Aim of the task ▸
Set out the listing word for word. End with the line that contains "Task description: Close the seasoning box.".

○ ○ ○

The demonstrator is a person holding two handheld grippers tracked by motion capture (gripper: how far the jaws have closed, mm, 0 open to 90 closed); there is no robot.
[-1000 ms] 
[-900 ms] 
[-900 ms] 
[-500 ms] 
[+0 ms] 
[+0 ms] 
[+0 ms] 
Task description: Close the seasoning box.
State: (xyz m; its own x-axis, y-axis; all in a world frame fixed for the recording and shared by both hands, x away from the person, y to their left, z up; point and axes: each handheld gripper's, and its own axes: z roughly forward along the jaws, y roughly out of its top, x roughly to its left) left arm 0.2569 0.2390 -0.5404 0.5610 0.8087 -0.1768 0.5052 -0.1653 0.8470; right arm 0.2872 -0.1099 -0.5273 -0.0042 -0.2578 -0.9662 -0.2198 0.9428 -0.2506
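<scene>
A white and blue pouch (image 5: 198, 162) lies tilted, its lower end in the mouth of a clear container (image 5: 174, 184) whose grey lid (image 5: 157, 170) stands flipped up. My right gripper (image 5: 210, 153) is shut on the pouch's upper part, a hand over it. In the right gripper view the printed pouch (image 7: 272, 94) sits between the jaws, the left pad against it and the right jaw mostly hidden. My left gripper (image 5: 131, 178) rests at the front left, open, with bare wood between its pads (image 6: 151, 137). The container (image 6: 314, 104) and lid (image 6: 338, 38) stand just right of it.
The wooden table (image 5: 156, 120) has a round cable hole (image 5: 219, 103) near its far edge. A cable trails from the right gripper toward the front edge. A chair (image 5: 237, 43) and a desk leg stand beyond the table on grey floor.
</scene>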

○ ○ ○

Answer box ▸
The demonstrator is a person holding two handheld grippers tracked by motion capture (gripper: how far the jaws have closed, mm, 0 open to 90 closed); there is no robot.
[-1000 ms] 
[-900 ms] 
[-900 ms] 
[-500 ms] 
[+0 ms] 
[+0 ms] 
[+0 ms] 
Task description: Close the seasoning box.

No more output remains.